(WHAT IS EXPECTED):
What is the number of lines below that contain the word "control"? Give only that number.

(MATERIAL SUPPLIED):
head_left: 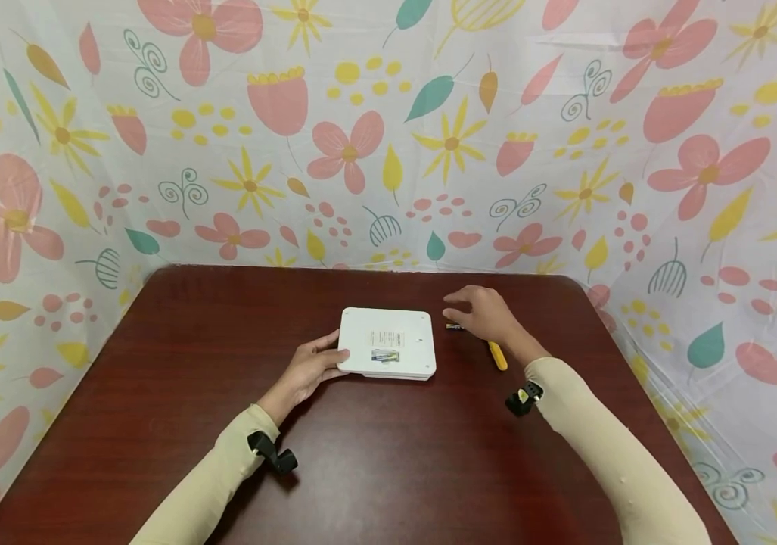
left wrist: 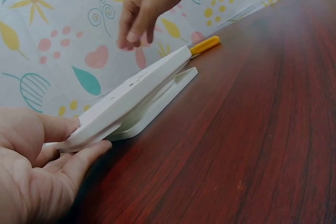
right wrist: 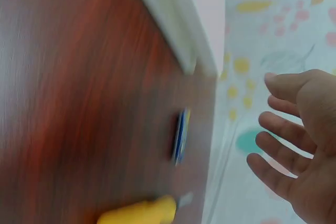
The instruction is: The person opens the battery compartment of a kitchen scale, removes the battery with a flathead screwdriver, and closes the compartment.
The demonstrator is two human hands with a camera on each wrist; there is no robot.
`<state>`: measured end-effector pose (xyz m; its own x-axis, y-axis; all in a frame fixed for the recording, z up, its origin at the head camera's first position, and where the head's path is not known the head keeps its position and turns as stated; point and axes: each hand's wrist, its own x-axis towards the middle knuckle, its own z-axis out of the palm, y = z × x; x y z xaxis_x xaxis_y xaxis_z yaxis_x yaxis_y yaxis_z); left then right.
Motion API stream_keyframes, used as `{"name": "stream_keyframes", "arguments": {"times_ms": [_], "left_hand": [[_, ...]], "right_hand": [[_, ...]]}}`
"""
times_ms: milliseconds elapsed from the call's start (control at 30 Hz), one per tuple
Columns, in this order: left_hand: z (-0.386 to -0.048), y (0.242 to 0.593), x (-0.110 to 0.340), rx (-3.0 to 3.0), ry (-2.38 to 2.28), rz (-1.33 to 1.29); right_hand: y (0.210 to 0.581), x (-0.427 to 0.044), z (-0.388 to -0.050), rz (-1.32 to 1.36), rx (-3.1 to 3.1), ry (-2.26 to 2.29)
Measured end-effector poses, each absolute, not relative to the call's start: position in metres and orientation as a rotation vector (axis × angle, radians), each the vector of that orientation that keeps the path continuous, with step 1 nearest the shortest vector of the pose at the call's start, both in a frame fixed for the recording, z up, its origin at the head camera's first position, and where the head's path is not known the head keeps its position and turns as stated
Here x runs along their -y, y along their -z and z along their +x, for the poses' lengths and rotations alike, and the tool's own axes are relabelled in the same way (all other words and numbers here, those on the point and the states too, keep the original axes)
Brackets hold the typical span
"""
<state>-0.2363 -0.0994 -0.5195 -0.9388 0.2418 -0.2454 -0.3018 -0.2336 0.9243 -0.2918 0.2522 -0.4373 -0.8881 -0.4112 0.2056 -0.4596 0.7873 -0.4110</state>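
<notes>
A flat white rectangular device (head_left: pixel 398 322) has a printed label and a small open recess on its upper face. Batteries (head_left: pixel 385 355) show in that recess. My left hand (head_left: pixel 309 367) grips the device's left edge, thumb on top and fingers beneath. In the left wrist view a thinner white panel (left wrist: pixel 157 106) lies below the tilted main body. My right hand (head_left: pixel 486 314) hovers right of the device, fingers loosely spread and holding nothing, as the right wrist view shows. Near it on the table is a loose battery (right wrist: pixel 181 136).
A yellow-handled tool (head_left: pixel 498 356) lies on the table right of the device; a greyish tip shows blurred in the right wrist view. The dark red wooden table (head_left: pixel 374 454) ends at a flower-printed curtain (head_left: pixel 388 151) behind and on both sides.
</notes>
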Motion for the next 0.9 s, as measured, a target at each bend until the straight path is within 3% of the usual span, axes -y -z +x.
{"name": "stream_keyframes", "arguments": {"times_ms": [433, 900], "left_hand": [[-0.237, 0.52, 0.101, -1.686, -2.229, -0.05], [-0.236, 0.518, 0.1, -1.671, -2.231, -0.059]], "right_hand": [[0.436, -0.17, -0.266, 1.211, 2.822, -0.706], [0.449, -0.145, -0.268, 1.344, 2.859, -0.459]]}}
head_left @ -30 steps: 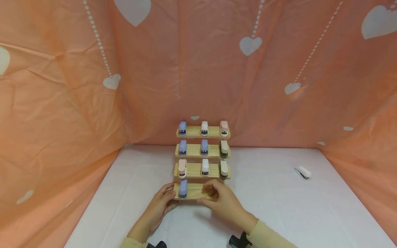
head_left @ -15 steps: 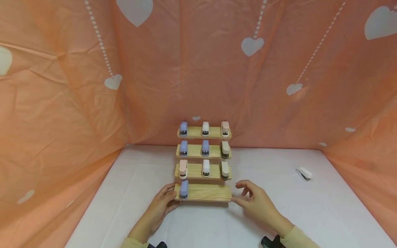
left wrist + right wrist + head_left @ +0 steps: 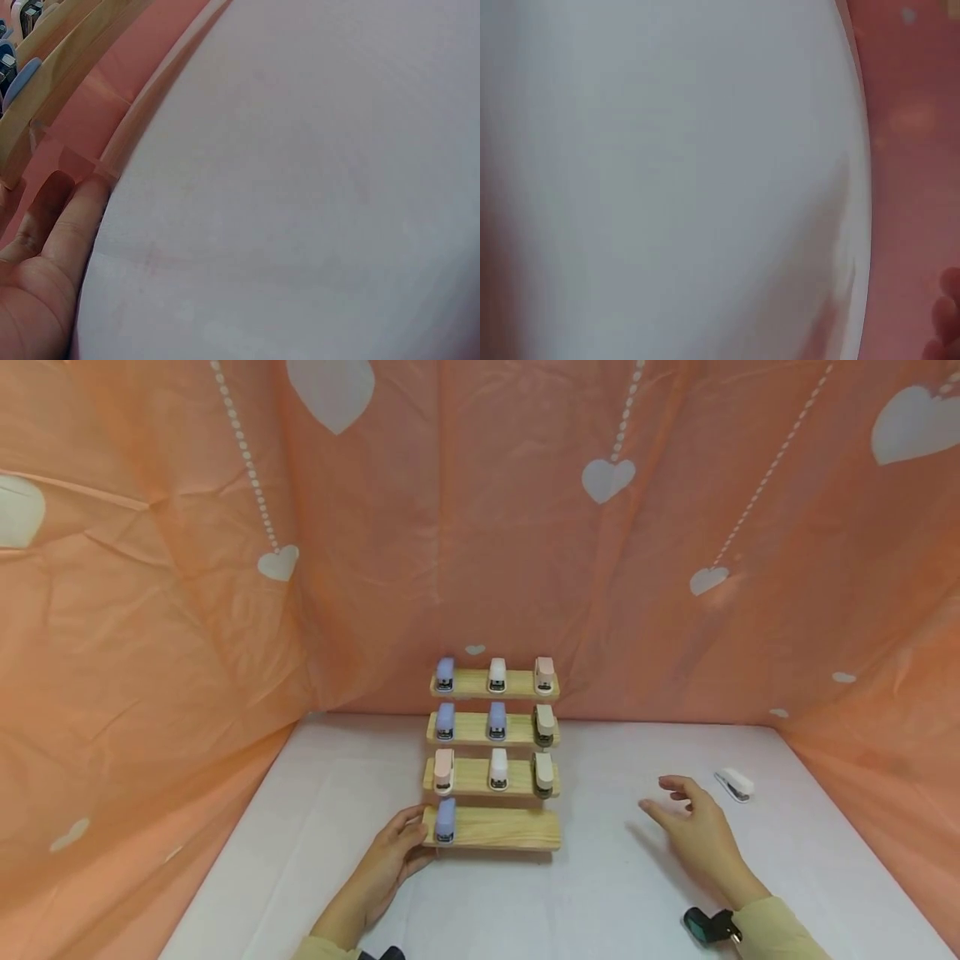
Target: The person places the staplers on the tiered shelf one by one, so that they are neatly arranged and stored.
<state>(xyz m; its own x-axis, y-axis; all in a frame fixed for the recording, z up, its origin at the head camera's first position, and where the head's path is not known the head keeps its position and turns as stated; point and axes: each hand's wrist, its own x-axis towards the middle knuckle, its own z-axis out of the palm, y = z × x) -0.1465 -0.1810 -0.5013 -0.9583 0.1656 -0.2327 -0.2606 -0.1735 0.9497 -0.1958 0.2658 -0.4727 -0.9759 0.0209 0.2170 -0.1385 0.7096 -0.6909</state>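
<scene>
A tiered display rack (image 3: pixel 495 828) with wooden shelves stands mid-table. My left hand (image 3: pixel 384 860) grips the left end of its lowest shelf; in the left wrist view the fingers (image 3: pixel 75 225) reach to a clear support under the wood. A purple mini stapler (image 3: pixel 446 821) sits on that shelf beside the hand. My right hand (image 3: pixel 701 835) is over the table, holding nothing, its fingers loosely bent. Just beyond it on the right, a white mini stapler (image 3: pixel 735 784) lies on the table. In the right wrist view only some fingertips (image 3: pixel 949 307) show at the edge.
On the upper shelves stand several more mini staplers, among them a pink one (image 3: pixel 443 771), a white one (image 3: pixel 498 769) and a beige one (image 3: pixel 543 774). The table has a white cover (image 3: pixel 315 810). An orange-pink curtain (image 3: pixel 510 543) with hearts encloses the back and sides.
My right hand has moved from over the lowest shelf, past its right end, out to the right toward the white stapler. The left hand has stayed at the shelf's left end.
</scene>
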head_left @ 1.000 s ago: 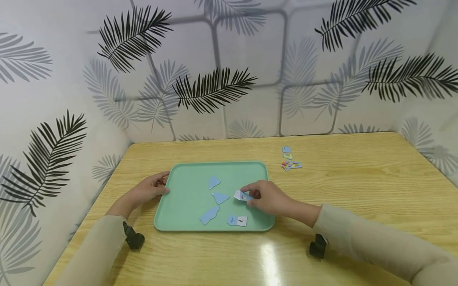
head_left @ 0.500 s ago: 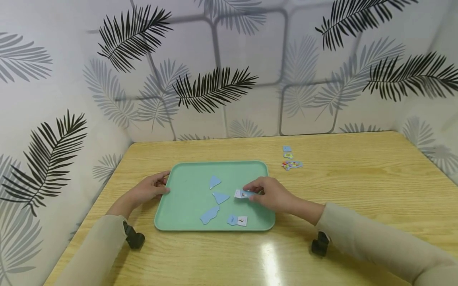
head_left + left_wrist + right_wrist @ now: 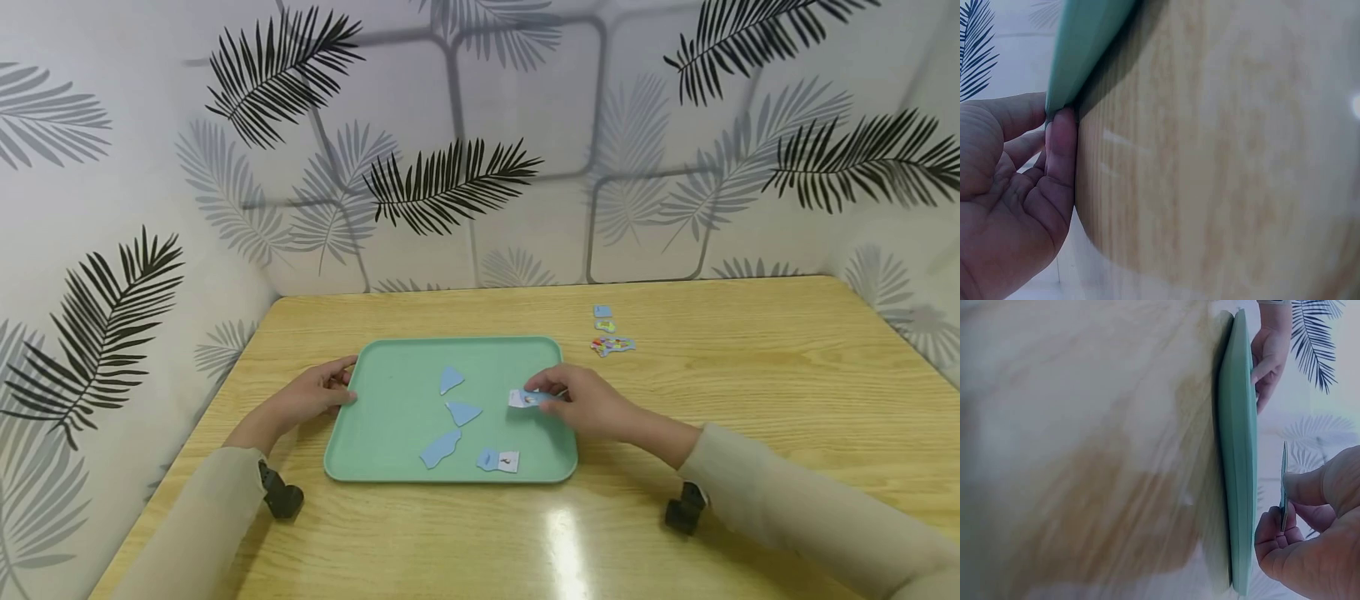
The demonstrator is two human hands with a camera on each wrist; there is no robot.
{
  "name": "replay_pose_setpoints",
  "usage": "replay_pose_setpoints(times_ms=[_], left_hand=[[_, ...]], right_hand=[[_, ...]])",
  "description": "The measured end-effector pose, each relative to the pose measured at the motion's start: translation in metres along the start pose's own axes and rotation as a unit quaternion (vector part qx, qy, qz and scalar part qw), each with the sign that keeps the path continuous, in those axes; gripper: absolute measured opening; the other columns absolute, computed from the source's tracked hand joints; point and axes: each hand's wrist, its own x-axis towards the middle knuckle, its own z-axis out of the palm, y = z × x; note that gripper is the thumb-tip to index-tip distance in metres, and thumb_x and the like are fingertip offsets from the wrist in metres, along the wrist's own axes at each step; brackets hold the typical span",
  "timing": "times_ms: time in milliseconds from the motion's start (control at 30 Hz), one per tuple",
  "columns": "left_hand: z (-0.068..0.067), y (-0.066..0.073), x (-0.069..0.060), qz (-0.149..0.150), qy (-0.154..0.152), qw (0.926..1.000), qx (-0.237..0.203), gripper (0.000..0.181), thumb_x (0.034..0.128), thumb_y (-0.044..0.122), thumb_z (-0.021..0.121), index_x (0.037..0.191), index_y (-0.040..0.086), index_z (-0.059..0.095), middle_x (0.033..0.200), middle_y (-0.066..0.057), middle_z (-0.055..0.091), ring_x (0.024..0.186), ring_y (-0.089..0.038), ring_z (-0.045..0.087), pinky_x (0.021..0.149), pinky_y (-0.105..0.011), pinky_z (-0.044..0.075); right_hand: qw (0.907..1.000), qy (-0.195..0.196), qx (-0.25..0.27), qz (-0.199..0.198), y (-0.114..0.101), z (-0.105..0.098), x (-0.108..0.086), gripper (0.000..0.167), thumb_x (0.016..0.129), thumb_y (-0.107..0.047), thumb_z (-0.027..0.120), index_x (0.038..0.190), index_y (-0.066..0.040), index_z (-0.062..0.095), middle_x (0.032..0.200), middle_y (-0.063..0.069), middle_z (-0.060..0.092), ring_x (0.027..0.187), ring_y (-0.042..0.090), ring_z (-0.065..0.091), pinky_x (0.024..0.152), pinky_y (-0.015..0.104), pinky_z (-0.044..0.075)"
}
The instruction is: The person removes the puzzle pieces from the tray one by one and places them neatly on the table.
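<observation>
The green tray (image 3: 390, 467) lies on the table, and the left hand (image 3: 303, 404) grips its left rim, thumb on top and fingers curled under the edge in the left wrist view. Above the tray's right part, the right hand (image 3: 588, 402) pinches a blue and white puzzle piece (image 3: 522, 398); the right wrist view shows this piece (image 3: 1284, 487) edge-on between thumb and fingers, held off the tray. Three plain blue pieces (image 3: 452, 380) (image 3: 463, 413) (image 3: 441, 449) lie mid-tray. Near the front rim rests a blue and white piece (image 3: 498, 460) with a dark mark.
On the wooden table (image 3: 735, 358), behind and right of the tray, lie a small blue piece (image 3: 602, 311), a green-yellow piece (image 3: 605, 326) and a multicoloured piece (image 3: 612, 345). A wall with leaf patterns (image 3: 450, 187) stands behind the table.
The right hand has shifted right with the piece it pinches, which has turned to lie more level. The left hand remains at the tray's rim.
</observation>
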Motion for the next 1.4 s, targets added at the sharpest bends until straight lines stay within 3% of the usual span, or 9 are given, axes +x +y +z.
replay_pose_setpoints(times_ms=[433,833,1067,1400], left_hand=[[0.0,0.003,-0.001,0.004,-0.006,1.0,0.0,0.069,0.0978,0.008,0.056,0.155,0.001,0.018,0.116,-0.017,0.042,0.092,-0.025,0.042,0.072,-0.033,0.047],[0.0,0.004,-0.002,0.004,-0.006,0.9999,-0.01,0.069,0.0979,0.008,0.057,0.155,0.002,0.018,0.116,-0.018,0.043,0.096,-0.026,0.043,0.076,-0.035,0.048],[-0.001,0.001,0.0,0.01,-0.001,1.0,0.001,0.068,0.0976,0.008,0.057,0.154,0.001,0.02,0.115,-0.017,0.042,0.096,-0.026,0.042,0.075,-0.034,0.048],[0.0,0.001,0.0,0.008,0.001,0.9999,0.008,0.068,0.0973,0.008,0.057,0.154,0.001,0.021,0.115,-0.017,0.042,0.094,-0.025,0.042,0.074,-0.033,0.047]], right_hand=[[0.9997,0.018,0.01,-0.014,0.017,-0.021,-0.009,0.025,0.091,0.006,0.061,0.115,0.001,0.065,0.108,0.007,0.061,0.1,0.025,0.055,0.089,0.04,0.047],[0.9986,0.051,-0.007,0.004,0.033,-0.043,-0.014,0.025,0.09,0.007,0.063,0.114,0.001,0.066,0.102,0.011,0.058,0.092,0.026,0.057,0.073,0.035,0.047],[0.9983,0.052,-0.009,0.026,0.045,-0.056,-0.014,0.023,0.092,0.006,0.061,0.115,0.004,0.064,0.12,0.022,0.057,0.095,0.028,0.056,0.077,0.037,0.046],[0.9974,0.053,-0.026,0.042,0.062,-0.07,-0.016,0.023,0.092,0.003,0.062,0.115,0.003,0.065,0.106,0.015,0.058,0.094,0.029,0.054,0.08,0.04,0.044]])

(YOUR SOLUTION):
2